Locate, in the data below, the line that contains "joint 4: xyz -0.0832" and the line that contains "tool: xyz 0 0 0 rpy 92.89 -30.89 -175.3"; reproduce exactly those two lines and every line between them, nothing more.

→ **THE RECORDS**:
%%

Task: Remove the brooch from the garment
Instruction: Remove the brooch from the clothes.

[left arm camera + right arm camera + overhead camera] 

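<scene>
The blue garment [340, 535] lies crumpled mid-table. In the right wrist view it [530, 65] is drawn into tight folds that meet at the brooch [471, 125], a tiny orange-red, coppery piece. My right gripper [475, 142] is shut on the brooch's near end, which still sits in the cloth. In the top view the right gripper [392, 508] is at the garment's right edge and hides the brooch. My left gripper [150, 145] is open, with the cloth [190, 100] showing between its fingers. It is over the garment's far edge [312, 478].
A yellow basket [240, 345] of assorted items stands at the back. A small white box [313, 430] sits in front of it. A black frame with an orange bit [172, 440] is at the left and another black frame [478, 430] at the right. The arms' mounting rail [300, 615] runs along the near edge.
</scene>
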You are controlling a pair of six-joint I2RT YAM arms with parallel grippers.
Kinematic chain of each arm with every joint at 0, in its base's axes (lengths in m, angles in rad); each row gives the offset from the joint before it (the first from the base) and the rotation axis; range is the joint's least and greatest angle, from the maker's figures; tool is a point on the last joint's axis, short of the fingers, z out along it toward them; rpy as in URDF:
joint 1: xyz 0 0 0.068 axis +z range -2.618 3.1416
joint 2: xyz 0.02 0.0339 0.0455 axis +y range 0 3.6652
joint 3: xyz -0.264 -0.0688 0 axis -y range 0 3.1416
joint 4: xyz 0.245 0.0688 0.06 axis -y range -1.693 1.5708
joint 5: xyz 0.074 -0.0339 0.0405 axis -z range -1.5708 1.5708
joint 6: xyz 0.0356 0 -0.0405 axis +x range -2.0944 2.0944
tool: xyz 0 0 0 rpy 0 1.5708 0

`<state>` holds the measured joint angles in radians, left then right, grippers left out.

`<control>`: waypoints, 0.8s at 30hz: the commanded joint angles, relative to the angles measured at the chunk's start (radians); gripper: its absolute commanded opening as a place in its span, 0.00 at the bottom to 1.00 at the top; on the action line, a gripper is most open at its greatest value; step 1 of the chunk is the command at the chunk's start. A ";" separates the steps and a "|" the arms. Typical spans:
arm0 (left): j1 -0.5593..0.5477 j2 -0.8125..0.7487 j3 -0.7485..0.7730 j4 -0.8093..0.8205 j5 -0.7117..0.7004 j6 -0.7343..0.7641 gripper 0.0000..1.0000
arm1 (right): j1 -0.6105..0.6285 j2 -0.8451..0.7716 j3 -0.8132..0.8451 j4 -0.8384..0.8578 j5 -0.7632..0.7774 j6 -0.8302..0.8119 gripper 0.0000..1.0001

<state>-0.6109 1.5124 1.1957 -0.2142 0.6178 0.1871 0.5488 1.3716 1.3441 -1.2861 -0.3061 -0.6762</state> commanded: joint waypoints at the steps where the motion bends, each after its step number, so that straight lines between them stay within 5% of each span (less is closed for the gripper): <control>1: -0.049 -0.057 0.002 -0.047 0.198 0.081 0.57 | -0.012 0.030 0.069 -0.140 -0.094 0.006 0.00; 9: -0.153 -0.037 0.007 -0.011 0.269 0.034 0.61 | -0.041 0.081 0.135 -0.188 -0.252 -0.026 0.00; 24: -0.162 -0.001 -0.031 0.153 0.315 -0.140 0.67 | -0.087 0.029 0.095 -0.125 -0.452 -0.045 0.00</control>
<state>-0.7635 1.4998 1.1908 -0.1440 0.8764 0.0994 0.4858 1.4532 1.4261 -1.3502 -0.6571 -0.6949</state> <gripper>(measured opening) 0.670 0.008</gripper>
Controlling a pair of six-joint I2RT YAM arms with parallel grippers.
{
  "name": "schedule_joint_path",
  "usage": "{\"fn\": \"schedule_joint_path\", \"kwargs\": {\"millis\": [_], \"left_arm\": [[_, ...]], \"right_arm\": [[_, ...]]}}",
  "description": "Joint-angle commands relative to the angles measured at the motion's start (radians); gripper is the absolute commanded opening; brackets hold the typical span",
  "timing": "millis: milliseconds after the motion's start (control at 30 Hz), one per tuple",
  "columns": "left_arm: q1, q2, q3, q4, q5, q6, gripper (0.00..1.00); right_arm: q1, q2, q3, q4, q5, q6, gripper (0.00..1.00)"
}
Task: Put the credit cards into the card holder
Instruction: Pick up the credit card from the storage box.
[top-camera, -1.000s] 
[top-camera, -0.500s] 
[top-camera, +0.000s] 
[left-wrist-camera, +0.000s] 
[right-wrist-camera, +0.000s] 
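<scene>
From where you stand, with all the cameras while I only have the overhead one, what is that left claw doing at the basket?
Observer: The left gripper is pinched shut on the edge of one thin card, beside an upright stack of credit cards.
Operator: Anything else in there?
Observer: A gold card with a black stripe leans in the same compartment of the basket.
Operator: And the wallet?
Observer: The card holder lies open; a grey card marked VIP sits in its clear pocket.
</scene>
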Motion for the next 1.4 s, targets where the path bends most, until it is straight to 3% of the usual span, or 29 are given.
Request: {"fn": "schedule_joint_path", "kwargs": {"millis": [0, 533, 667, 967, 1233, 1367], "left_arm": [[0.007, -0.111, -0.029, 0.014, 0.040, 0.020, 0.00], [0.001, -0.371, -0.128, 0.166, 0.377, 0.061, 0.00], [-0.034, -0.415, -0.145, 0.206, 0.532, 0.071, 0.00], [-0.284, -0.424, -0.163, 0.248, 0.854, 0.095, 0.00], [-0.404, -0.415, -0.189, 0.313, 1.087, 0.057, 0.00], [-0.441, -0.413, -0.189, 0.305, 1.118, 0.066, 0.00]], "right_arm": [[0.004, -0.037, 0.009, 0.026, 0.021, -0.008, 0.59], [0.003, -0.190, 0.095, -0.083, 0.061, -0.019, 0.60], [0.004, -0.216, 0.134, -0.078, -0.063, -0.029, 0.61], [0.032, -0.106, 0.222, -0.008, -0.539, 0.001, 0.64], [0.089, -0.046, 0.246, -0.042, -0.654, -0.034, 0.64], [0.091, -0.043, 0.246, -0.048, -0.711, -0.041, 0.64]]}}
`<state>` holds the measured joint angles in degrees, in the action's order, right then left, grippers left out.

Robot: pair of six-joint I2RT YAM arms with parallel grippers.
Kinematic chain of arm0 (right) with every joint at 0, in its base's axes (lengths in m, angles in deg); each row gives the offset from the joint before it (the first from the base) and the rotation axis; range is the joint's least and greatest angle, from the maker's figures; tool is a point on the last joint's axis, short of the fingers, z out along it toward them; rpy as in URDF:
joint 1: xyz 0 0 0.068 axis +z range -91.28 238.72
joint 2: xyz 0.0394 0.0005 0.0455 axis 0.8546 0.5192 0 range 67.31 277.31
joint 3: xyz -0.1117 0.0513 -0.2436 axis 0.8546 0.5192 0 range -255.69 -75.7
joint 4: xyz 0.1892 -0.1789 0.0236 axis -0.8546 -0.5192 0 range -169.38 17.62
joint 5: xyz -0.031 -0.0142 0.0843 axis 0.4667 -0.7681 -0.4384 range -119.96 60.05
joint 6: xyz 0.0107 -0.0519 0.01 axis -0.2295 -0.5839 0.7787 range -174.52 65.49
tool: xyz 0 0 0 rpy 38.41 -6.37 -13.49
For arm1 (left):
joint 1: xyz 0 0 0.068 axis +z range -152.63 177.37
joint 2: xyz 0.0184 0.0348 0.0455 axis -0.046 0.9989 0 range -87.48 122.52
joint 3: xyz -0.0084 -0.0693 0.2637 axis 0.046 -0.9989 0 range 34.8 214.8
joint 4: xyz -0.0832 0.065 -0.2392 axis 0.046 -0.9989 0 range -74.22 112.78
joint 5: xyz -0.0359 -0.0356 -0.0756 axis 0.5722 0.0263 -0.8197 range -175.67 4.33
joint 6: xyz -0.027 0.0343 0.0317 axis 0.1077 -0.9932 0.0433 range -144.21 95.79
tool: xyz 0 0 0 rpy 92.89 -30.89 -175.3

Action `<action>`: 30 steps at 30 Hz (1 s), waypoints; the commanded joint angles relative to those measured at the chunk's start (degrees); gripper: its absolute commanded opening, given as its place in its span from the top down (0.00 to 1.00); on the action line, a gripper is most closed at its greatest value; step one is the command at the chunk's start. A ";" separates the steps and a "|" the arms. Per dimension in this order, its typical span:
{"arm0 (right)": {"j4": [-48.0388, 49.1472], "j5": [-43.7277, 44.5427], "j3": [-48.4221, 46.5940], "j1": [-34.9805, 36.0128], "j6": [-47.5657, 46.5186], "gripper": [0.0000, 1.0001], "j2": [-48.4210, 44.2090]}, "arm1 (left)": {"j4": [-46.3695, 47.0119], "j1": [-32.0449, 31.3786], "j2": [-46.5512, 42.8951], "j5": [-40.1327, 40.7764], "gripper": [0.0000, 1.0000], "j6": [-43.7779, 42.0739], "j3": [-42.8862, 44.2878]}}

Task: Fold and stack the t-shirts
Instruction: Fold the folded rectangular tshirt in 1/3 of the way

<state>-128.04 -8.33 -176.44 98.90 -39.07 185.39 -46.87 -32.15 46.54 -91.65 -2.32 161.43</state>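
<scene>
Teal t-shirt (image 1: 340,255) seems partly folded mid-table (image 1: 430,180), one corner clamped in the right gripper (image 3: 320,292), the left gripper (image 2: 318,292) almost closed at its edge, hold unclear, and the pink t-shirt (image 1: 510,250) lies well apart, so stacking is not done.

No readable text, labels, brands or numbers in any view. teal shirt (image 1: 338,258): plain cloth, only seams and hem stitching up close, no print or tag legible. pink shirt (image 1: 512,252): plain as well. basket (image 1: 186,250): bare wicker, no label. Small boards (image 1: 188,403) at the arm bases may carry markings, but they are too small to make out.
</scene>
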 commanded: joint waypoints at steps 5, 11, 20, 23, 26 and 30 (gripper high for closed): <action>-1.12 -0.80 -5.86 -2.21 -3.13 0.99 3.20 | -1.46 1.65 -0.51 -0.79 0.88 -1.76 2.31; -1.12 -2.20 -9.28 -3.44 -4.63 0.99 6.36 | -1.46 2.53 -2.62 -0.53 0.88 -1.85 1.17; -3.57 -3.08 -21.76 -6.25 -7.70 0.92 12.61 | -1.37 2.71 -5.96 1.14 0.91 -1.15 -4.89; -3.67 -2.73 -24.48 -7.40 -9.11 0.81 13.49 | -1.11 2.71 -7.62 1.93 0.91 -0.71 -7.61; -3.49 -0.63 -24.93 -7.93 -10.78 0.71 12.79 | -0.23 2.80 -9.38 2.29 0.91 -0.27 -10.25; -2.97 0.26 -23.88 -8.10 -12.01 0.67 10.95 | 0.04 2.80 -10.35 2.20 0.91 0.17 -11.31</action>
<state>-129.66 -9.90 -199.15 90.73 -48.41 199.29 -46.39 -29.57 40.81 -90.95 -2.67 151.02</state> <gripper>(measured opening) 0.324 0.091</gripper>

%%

→ **SOLUTION TO THE EXERCISE**:
joint 4: xyz -0.0832 0.065 -0.2392 axis 0.046 -0.9989 0 range -74.22 112.78
joint 5: xyz -0.0359 -0.0356 -0.0756 axis 0.5722 0.0263 -0.8197 range -175.67 4.33
joint 6: xyz -0.027 0.0343 0.0317 axis 0.1077 -0.9932 0.0433 range -144.21 95.79
tool: xyz 0 0 0 rpy 92.89 -30.89 -175.3

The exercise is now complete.